PROBLEM STATEMENT: Return the material unaltered, line by line.
= Beginning of Section =
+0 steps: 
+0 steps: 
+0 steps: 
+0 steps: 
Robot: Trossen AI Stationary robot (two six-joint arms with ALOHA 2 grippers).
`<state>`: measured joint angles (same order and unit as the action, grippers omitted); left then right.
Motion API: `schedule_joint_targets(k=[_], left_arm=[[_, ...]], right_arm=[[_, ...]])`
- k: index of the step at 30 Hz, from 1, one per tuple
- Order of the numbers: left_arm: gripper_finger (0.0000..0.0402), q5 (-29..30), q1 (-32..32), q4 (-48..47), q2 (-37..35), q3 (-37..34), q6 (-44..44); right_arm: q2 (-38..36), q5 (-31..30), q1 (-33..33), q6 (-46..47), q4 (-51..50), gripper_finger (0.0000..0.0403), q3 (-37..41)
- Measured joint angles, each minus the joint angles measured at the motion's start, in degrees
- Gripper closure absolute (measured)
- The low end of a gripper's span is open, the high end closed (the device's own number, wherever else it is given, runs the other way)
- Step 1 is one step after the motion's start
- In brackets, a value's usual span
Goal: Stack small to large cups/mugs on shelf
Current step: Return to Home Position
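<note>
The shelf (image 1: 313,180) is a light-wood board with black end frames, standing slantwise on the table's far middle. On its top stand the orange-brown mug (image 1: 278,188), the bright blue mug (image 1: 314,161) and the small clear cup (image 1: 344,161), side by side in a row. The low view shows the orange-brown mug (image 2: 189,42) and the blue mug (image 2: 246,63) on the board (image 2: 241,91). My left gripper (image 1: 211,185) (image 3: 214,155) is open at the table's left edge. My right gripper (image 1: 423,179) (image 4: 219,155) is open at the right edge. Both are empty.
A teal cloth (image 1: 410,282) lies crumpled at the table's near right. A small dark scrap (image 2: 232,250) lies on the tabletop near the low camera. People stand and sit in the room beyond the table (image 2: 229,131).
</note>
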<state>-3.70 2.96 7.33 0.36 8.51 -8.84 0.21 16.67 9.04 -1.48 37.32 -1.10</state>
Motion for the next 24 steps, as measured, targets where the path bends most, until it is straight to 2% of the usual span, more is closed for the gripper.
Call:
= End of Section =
RESULT BELOW:
+0 steps: 
+0 steps: 
+0 steps: 
+0 steps: 
Robot: Trossen AI Stationary robot (two six-joint arms with ALOHA 2 grippers).
`<state>`: measured joint angles (same order and unit as the action, grippers omitted); left then right.
Motion API: `schedule_joint_targets(k=[_], left_arm=[[_, ...]], right_arm=[[_, ...]])`
- k: index of the step at 30 Hz, from 1, one per tuple
- Order of the numbers: left_arm: gripper_finger (0.0000..0.0402), q5 (-29..30), q1 (-32..32), q4 (-48..47), q2 (-37..35), q3 (-37..34), q6 (-44..44); right_arm: q2 (-38..36), q5 (-31..30), q1 (-33..33), q6 (-46..47), q4 (-51..50), gripper_finger (0.0000..0.0403), q3 (-37..41)
- Measured joint angles, each minus the joint angles measured at the motion's start, in degrees
- Gripper closure absolute (measured)
- The low end of a gripper's span is open, the high end closed (the device's own number, wherever else it is given, runs the other way)
- Step 1 is one step after the motion's start
- In brackets, a value's usual span
Goal: Stack small to large cups/mugs on shelf
Current step: Return to Home Position
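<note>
The shelf (image 1: 313,180) is a light-wood board with black end frames, standing slantwise on the table's far middle. On its top stand the orange-brown mug (image 1: 278,188), the bright blue mug (image 1: 314,161) and the small clear cup (image 1: 344,161), side by side in a row. The low view shows the orange-brown mug (image 2: 189,42) and the blue mug (image 2: 246,63) on the board (image 2: 241,91). My left gripper (image 1: 211,185) (image 3: 214,155) is open at the table's left edge. My right gripper (image 1: 423,179) (image 4: 219,155) is open at the right edge. Both are empty.
A teal cloth (image 1: 410,282) lies crumpled at the table's near right. A small dark scrap (image 2: 232,250) lies on the tabletop near the low camera. People stand and sit in the room beyond the table (image 2: 229,131).
</note>
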<state>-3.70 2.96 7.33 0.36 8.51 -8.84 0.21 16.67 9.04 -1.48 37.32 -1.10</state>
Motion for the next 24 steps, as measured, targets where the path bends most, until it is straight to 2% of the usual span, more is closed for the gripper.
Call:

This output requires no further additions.